A intenção dele é acabar com as licenças dos mais de 10 mil apartamentos aprovados como arrendamento de curta duração e colocá-los de volta ao mercado imobiliário local. Em contrapartida, a Associação de Apartamentos Turísticos (APARTUR) contestou o movimento de Collboni e alegou que ele está cometendo um erro grave. Segundo a associação, isso levará a maior pobreza e desemprego, além de alimentar o mercado clandestino de aluguel de apartamentos.
Conforme dados do Conselho de Turismo de Barcelona, estima-se que aproximadamente 14% da força de trabalho da cidade esteja empregada direta ou indiretamente no setor de turismo. Isso inclui empregos em hotéis, restaurantes, agências de turismo e serviços de transporte. Aqueles que advogam contra o movimento anti-turismo alegam que a indústria criou uma gama de oportunidades de emprego, desde posições de nível básico a funções altamente qualificadas. O setor do turismo é a quarta maior atividade de criação de riqueza, respondendo por 7,3% do Produto Interno Bruto (PIB) de Barcelona.
Por outro lado, é afirmado que a especialização excessiva no turismo reduziu as oportunidades para outros setores produtivos, bem como uma crescente dependência, e que os habitantes enfrentam um setor precarizado com um dos salários mais baixos da Espanha.
Os manifestantes, no entanto, estão cientes da importância do turismo para a economia e como todos eles se beneficiam direta ou indiretamente dele; por isso, protestam contra o modelo econômico baseado no turismo de massa.
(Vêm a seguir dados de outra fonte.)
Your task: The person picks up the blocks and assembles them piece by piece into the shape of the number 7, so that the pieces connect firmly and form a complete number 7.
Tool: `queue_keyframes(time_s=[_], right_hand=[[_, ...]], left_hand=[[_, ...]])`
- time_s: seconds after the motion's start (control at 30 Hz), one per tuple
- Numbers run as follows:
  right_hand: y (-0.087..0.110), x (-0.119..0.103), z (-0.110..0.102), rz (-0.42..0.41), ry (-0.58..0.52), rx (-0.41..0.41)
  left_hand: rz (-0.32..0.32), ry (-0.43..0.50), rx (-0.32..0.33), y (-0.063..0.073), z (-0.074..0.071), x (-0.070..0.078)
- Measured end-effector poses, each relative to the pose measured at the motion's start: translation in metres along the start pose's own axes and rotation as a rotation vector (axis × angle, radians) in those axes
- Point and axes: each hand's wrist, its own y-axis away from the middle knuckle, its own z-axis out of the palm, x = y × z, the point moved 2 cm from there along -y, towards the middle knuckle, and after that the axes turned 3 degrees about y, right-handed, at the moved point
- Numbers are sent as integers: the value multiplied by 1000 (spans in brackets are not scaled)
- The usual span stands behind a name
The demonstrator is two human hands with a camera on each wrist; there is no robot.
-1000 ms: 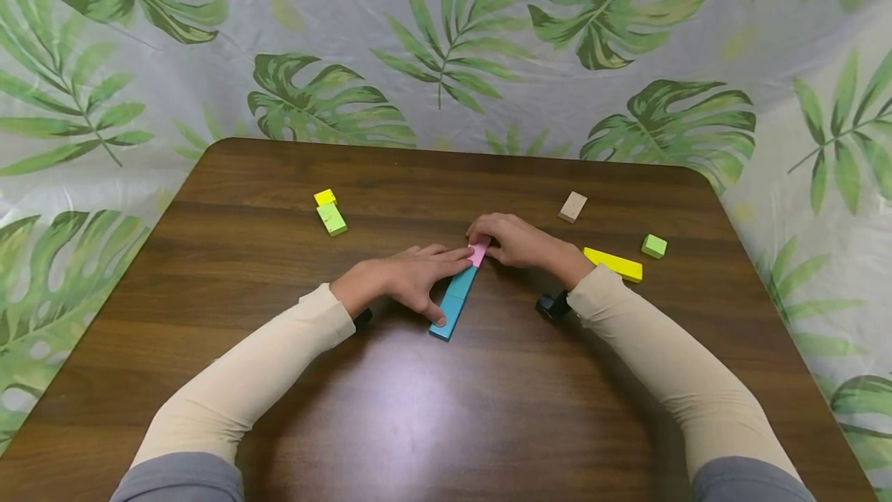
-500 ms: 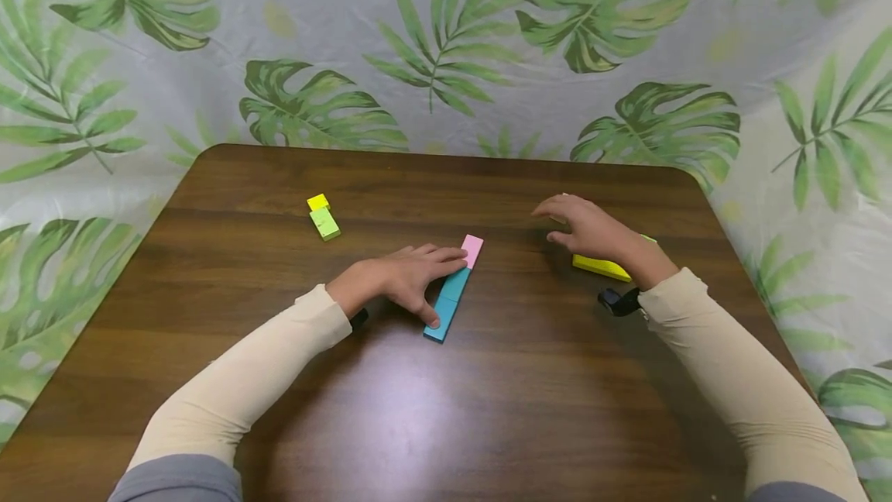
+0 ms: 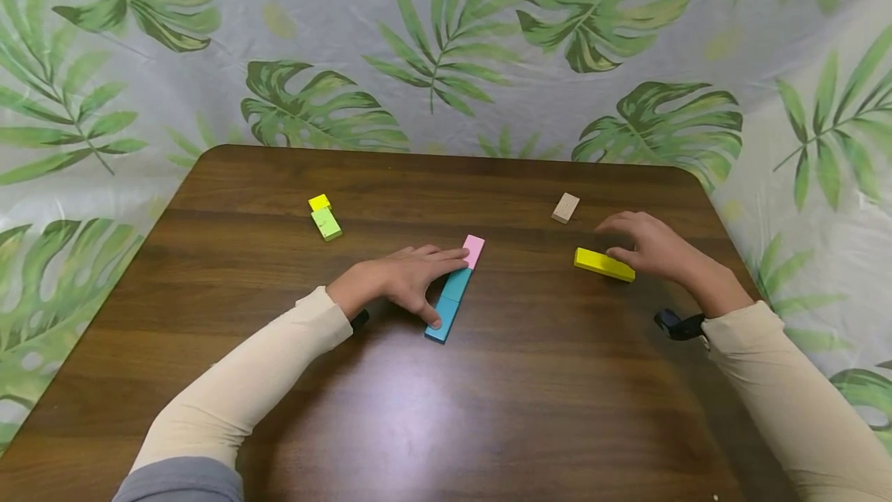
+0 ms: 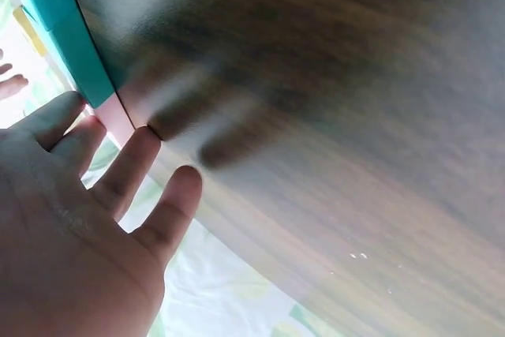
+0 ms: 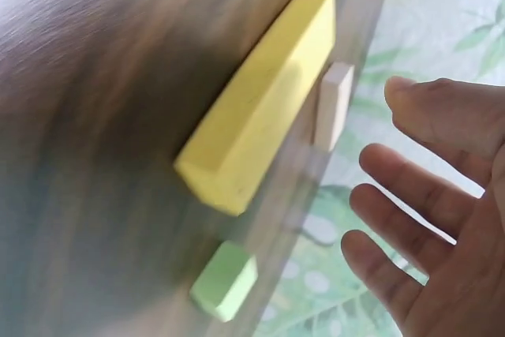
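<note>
Two teal blocks, a far one (image 3: pixel 456 283) and a near one (image 3: pixel 447 314), lie end to end in a slanted row with a pink block (image 3: pixel 475 248) at the far end. My left hand (image 3: pixel 404 283) rests along this row, its fingertips at the pink block and its thumb on the near teal one. Over the right side of the table, my right hand (image 3: pixel 651 248) has its fingers spread and holds nothing. Just below its thumb in the head view is a long yellow block (image 3: pixel 595 262). The right wrist view shows a gap between that hand and the block.
Beyond the yellow block lies a plain wooden block (image 3: pixel 565 208). A green cube (image 5: pixel 225 282) shows in the right wrist view; the right hand hides it in the head view. At the back left, a small yellow block (image 3: pixel 319 201) meets a lime block (image 3: pixel 326 225).
My right hand has let go of the pink block and moved right, past the wooden block, to the long yellow block. My left hand has stayed on the row.
</note>
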Motion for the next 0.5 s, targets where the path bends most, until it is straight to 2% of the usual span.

“Essa modelo nos torna mais pobres e dependentes”, disse a manifestante Nuria Suarez à Reuters.
Isabel Rodríguez, ministra da Habitação, disse que a criação do registro de imóveis de aluguel de temporada, visando limitar o número de anúncios na cidade, estará pronto até o final de 2025. Quando isso acontecer, as plataformas online terão que fornecer dados sobre os anfitriões para verificar se estão autorizados a alugar suas casas. O governo também está procurando tomar medidas para reduzir os aluguéis de médio prazo, que variam de um a 11 meses.
"O aumento do arrendamento turístico é um grande problema e estas medidas não são graves", disse Victor Palomo, líder do Sindicato dos Inquilinos de Madrid, após reunião com o ministro da Habitação.